### HOW TO COMPLETE THIS TASK
The result should be an exact copy of only the lines from the one holding "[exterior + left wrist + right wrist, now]" through the last line of the data below, please, without pictures.

### DATA EXTRACT
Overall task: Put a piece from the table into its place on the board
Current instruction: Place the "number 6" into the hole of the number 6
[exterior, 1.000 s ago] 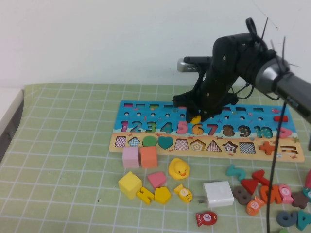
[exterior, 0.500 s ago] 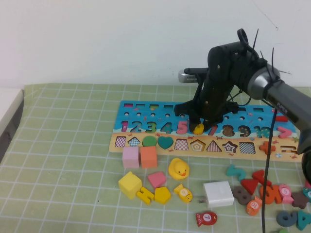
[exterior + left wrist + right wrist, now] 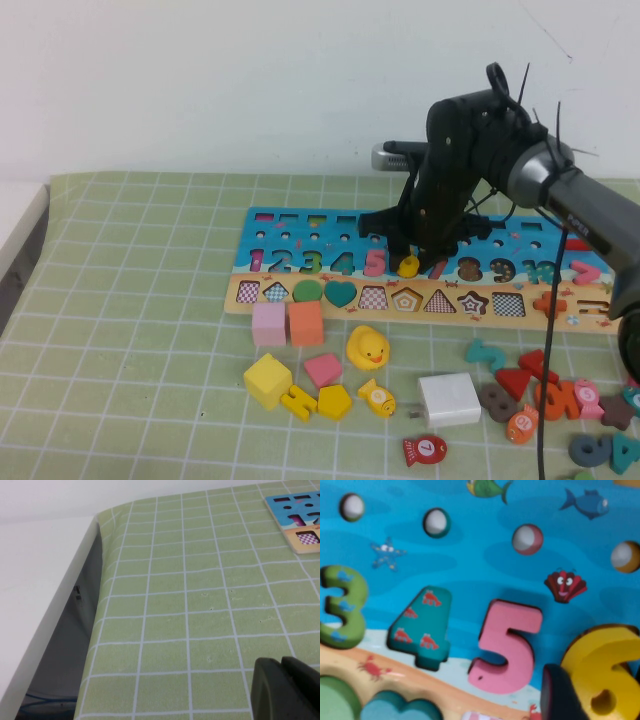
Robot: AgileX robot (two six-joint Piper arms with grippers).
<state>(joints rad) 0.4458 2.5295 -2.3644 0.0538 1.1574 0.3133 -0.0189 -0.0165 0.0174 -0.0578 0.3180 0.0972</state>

### WRITTEN RESPONSE
[exterior + left wrist + right wrist, now] 
Robot: AgileX robot (two six-joint Piper arms with grippers).
<state>(joints rad) 0.4458 2.5295 -2.3644 0.0538 1.1574 0.3133 -0.0189 -0.0165 0.0174 -0.0578 0.3180 0.0972</state>

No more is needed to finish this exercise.